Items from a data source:

★ ★ ★

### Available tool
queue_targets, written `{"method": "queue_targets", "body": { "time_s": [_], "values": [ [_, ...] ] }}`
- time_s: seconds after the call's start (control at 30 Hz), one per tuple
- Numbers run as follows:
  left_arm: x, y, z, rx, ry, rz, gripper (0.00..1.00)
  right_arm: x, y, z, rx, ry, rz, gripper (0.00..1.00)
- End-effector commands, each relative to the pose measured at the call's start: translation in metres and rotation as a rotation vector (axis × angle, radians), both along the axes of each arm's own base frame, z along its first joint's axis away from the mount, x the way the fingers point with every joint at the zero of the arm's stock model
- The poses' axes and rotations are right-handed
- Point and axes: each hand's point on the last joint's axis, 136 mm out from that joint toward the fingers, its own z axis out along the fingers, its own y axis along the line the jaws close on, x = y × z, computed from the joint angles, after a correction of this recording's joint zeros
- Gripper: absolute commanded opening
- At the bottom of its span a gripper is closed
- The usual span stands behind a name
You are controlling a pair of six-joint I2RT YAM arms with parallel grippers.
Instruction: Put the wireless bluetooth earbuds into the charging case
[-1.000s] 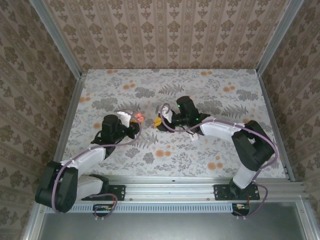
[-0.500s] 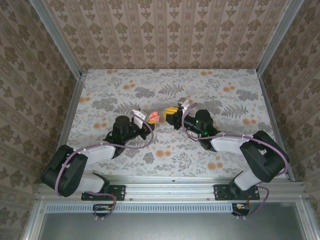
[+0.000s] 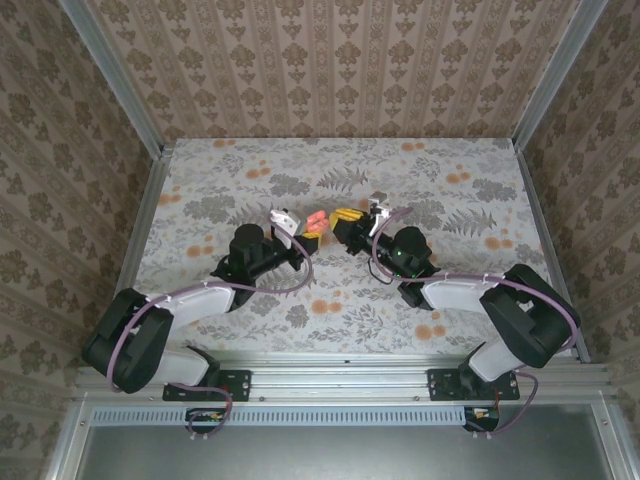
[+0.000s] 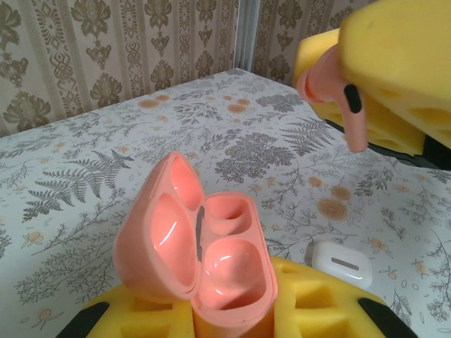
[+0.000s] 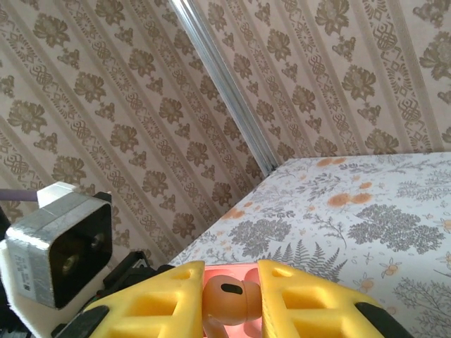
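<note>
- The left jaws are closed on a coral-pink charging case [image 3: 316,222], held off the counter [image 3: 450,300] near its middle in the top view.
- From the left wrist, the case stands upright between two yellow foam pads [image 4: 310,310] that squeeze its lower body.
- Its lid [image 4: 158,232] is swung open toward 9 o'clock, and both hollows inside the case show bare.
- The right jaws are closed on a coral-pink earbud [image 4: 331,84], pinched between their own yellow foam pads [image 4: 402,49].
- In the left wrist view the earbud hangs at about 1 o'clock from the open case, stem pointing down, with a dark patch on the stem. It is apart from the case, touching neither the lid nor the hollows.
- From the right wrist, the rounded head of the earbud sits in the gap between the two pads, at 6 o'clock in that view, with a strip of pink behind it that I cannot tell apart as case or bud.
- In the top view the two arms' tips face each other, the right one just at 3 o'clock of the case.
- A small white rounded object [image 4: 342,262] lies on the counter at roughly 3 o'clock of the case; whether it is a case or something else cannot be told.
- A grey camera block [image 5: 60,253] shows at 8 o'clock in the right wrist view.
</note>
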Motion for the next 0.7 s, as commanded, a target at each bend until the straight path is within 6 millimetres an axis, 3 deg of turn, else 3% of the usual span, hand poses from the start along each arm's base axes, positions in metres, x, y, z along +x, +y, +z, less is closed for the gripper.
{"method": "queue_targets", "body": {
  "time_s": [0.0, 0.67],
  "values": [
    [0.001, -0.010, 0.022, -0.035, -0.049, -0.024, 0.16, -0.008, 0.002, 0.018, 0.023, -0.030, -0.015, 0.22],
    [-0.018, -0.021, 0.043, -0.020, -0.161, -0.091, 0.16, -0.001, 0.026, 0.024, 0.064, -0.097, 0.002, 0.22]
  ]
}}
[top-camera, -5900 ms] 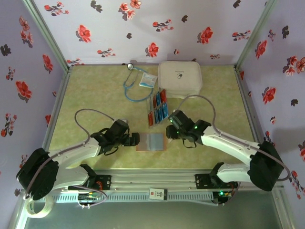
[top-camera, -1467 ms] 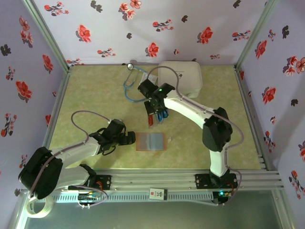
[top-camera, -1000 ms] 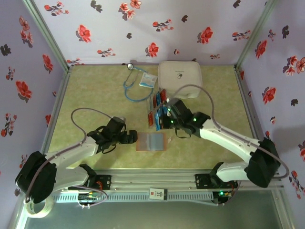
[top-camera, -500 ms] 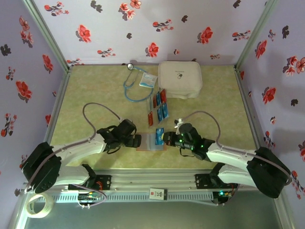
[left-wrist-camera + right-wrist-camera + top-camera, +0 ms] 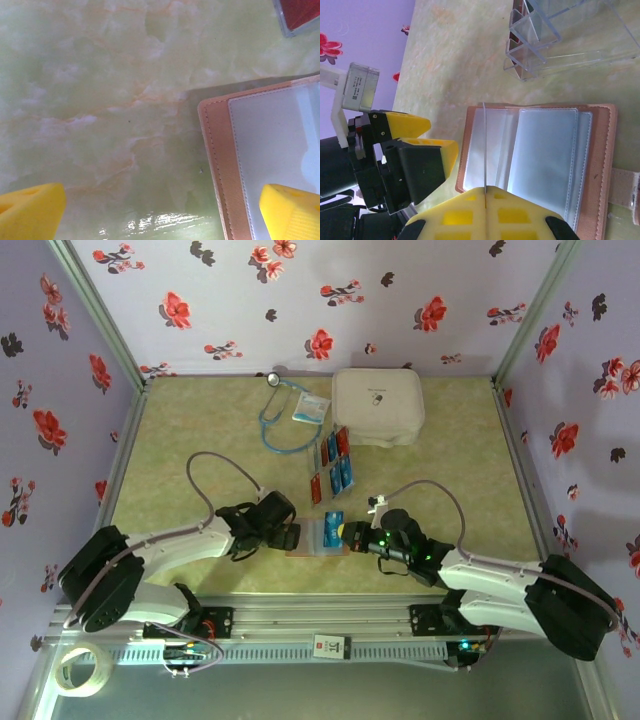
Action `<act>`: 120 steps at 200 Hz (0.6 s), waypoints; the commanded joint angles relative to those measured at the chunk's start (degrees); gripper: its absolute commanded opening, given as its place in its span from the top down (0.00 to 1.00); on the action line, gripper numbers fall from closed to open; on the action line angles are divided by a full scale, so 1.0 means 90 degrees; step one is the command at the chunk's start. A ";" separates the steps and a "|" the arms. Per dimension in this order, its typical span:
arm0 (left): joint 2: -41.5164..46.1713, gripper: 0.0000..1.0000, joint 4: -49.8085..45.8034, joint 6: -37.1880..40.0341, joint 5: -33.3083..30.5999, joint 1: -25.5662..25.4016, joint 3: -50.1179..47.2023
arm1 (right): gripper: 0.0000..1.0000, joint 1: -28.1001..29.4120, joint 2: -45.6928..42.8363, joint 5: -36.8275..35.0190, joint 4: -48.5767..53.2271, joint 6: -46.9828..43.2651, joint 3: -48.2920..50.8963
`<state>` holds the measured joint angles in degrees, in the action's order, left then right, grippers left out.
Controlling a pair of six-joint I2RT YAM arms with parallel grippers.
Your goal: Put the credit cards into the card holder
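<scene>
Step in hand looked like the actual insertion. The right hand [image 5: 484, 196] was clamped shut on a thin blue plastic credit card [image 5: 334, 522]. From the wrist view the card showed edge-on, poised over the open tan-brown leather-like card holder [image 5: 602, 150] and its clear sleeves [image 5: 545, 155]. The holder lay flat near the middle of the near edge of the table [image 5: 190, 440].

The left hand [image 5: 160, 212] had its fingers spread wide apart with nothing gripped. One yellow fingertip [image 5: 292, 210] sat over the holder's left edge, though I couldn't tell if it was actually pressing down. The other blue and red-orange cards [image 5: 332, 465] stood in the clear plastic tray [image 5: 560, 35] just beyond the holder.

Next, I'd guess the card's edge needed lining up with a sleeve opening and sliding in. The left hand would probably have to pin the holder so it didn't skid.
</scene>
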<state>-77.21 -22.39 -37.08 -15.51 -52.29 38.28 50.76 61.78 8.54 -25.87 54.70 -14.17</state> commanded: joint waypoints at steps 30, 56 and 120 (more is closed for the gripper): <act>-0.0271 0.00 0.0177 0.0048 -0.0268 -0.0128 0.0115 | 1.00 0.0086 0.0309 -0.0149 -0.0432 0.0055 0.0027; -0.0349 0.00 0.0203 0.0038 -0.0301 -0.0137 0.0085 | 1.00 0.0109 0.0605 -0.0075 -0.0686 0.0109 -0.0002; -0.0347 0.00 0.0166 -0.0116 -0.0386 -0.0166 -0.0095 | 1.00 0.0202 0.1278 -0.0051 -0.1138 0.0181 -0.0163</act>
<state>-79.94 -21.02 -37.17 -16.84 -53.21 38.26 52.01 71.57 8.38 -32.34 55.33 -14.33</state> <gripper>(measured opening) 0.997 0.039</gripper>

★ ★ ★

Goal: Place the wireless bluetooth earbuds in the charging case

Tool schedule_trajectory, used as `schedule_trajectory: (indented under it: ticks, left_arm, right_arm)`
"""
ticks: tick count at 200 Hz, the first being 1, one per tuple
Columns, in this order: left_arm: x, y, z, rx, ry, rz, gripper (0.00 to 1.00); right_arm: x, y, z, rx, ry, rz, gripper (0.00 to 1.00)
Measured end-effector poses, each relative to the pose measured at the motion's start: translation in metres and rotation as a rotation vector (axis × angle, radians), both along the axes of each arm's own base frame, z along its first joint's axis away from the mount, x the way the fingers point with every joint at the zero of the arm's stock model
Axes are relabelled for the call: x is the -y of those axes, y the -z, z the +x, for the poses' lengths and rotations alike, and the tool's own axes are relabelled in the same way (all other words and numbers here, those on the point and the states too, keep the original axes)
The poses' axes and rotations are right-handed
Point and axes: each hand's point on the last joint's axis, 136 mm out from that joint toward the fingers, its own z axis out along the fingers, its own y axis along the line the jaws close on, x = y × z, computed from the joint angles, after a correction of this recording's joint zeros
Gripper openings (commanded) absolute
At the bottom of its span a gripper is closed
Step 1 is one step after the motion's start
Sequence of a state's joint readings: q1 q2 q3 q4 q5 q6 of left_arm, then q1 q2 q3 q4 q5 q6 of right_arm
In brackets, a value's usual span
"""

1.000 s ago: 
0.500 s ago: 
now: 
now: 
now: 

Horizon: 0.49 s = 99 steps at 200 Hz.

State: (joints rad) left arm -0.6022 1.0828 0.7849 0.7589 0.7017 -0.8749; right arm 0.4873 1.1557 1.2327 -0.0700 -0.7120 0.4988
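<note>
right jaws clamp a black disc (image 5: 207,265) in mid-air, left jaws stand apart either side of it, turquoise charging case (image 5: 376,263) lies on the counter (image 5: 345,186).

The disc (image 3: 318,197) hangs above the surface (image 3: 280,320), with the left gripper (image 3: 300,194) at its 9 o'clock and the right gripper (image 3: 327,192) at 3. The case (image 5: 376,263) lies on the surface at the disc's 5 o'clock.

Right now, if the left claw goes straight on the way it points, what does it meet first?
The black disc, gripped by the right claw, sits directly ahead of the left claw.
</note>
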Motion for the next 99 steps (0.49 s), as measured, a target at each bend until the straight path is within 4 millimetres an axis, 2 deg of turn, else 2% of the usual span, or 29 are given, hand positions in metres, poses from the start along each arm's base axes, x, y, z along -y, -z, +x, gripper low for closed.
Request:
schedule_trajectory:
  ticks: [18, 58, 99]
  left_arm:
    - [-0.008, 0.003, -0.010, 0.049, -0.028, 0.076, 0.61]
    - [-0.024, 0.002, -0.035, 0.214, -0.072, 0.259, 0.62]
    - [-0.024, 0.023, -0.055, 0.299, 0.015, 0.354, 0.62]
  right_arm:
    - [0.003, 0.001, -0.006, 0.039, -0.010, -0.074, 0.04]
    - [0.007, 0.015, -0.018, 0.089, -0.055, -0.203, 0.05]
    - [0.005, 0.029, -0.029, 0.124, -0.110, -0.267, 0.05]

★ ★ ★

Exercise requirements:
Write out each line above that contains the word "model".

Result:
- End-effector commands, each relative to the pose measured at the call's start: translation in metres and rotation as a rotation vector (axis × angle, radians), both along the axes of each arm's own base frame, z along its first joint's axis away from the mount, x the way the fingers point with every joint at the zero of the arm's stock model
Measured end-effector poses, each relative to the pose measured at the motion's start: translation in metres and rotation as a rotation vector (axis × angle, radians), both along the axes of each arm's own base frame, z along its first joint's axis away from the mount, x the way the fingers point with every joint at the zero of the arm's stock model

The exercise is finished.